* **ACTIVITY**
Could you set down the full listing, unchanged?

* **DATASET SECTION**
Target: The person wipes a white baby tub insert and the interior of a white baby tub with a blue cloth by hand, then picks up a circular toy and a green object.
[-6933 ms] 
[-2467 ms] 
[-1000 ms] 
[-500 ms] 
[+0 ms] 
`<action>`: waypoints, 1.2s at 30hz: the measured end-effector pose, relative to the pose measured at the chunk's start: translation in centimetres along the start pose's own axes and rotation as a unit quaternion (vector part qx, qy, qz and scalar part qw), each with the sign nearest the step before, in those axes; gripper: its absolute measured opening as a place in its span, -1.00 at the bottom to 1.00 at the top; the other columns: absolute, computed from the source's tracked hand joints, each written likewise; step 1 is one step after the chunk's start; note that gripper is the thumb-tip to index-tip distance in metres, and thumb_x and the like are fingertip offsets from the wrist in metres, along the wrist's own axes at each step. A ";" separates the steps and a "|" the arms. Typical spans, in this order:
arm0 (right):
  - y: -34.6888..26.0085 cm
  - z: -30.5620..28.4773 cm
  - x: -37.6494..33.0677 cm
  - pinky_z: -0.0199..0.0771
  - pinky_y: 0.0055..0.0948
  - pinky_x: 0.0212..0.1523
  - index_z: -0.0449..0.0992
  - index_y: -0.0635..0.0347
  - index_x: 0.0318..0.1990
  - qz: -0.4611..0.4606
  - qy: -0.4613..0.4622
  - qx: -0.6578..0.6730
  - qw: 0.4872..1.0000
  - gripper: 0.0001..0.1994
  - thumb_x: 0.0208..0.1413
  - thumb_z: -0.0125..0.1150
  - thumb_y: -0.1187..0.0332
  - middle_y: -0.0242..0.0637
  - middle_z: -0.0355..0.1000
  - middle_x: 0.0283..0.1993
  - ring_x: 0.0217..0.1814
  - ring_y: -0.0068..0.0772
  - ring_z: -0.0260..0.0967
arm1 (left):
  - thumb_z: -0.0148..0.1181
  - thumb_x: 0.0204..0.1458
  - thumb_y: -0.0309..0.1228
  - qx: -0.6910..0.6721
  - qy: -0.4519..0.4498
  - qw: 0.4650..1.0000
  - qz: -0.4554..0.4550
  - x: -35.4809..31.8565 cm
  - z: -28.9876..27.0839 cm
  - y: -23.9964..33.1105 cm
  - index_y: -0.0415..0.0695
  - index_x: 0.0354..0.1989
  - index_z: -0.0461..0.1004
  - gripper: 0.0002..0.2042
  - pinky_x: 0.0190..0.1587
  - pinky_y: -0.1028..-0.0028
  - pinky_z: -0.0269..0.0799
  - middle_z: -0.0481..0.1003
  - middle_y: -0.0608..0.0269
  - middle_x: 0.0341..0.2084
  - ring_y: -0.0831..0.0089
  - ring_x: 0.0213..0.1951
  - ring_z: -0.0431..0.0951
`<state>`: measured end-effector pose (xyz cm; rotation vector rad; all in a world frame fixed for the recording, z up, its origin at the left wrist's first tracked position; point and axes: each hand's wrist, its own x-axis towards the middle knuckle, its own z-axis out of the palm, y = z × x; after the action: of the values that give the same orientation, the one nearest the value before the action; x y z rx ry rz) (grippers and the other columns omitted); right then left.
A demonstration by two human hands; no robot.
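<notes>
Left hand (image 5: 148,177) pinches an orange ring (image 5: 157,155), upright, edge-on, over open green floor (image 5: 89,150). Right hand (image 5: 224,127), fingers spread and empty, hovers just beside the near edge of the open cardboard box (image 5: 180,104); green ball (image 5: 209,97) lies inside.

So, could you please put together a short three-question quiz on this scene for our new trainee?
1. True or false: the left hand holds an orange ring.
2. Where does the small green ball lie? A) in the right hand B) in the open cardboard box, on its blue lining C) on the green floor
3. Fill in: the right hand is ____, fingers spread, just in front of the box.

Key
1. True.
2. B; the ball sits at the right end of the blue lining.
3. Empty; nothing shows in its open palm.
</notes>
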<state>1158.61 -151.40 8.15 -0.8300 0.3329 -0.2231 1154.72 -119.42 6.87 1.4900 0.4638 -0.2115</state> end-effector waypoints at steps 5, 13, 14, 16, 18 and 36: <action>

* **EXERCISE RESULT**
Target: The person wipes a white baby tub insert and the interior of a white baby tub with a blue cloth by hand, then picks up a circular toy and a green object.
[-6933 ms] 
[-2467 ms] 
[-1000 ms] 
[-500 ms] 
[+0 ms] 
`<action>`: waypoints, 1.2s at 30hz: the measured end-effector pose, relative to the pose measured at the chunk's start: translation in centimetres along the start pose's own axes and rotation as a unit quaternion (vector part qx, qy, qz and scalar part qw), each with the sign nearest the step before, in those axes; gripper: its absolute measured opening as a place in its span, -1.00 at the bottom to 1.00 at the top; the other columns: absolute, computed from the source's tracked hand joints, each written likewise; step 1 is one step after the chunk's start; note that gripper is the thumb-tip to index-tip distance in metres, and thumb_x and the like are fingertip offsets from the wrist in metres, along the wrist's own axes at each step. A ";" separates the steps and a "|" the arms. Typical spans, in this order:
arm0 (right):
  - y: -34.6888..26.0085 cm
  - z: -30.5620..28.4773 cm
  - x: -37.6494..33.0677 cm
  - pinky_z: -0.0199..0.0771
  - pinky_y: 0.0055..0.0948
  - pinky_x: 0.0212..0.1523
  - index_z: -0.0449..0.0992
  - index_y: -0.0635..0.0347
  - index_x: 0.0318..0.1990
  - qz: -0.4611..0.4606
  - qy: -0.4613..0.4622
  - qx: -0.6578..0.6730
  - qw: 0.4872..1.0000
  - gripper: 0.0001..0.1994
  - thumb_x: 0.0208..0.1413
  - thumb_z: -0.0125..0.1150
  - thumb_y: -0.1187..0.0332
  - middle_y: -0.0242..0.0637
  - middle_z: -0.0355..0.1000
  - middle_x: 0.0283..0.1993
  - ring_x: 0.0217..0.1814
  - ring_y: -0.0068..0.0772
  - ring_z: -0.0260..0.0967
arm1 (left):
  - thumb_z: -0.0148..0.1181
  - thumb_x: 0.0204..0.1458
  - thumb_y: -0.0309..0.1228
  - qx: -0.6910..0.6721
  - qy: -0.4519..0.4498
  - qw: 0.4650..1.0000
  - qz: -0.4554..0.4550
  - x: -35.4809..31.8565 cm
  - z: -28.9876..27.0839 cm
  - y: -23.9964..33.1105 cm
  - index_y: -0.0415..0.0695
  - index_x: 0.0354..0.1989
  - index_z: -0.0461..0.1004
  - gripper: 0.0002..0.2042
  - pinky_x: 0.0190..0.1587
  - pinky_y: -0.1028..-0.0028
  - pinky_z: -0.0269..0.0799
  - middle_z: -0.0481..0.1003
  - middle_y: -0.0608..0.0269
  - middle_x: 0.0341..0.2084
  - ring_y: -0.0831..0.0089
  - ring_x: 0.0213..0.1951
  - ring_z: -0.0431..0.0951
`<state>`: measured end-effector pose (xyz cm; rotation vector rad; all in a world frame fixed for the recording, z up, its origin at the left wrist's first tracked position; point and axes: each hand's wrist, its own x-axis towards the middle knuckle, its own z-axis out of the palm, y = z × x; after the action: of the values that give the same orientation, the one nearest the value before the action; x y z rx ry rz) (grippers and the other columns omitted); right then left.
A demonstration by two human hands; no robot.
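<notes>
Left hand (image 5: 148,177) pinches an orange ring (image 5: 157,155), upright, edge-on, over open green floor (image 5: 89,150). Right hand (image 5: 224,127), fingers spread and empty, hovers just beside the near edge of the open cardboard box (image 5: 180,104); green ball (image 5: 209,97) lies inside.

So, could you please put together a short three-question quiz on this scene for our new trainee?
1. True or false: the left hand holds an orange ring.
2. Where does the small green ball lie? A) in the right hand B) in the open cardboard box, on its blue lining C) on the green floor
3. Fill in: the right hand is ____, fingers spread, just in front of the box.

Key
1. True.
2. B; the ball sits at the right end of the blue lining.
3. Empty; nothing shows in its open palm.
</notes>
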<state>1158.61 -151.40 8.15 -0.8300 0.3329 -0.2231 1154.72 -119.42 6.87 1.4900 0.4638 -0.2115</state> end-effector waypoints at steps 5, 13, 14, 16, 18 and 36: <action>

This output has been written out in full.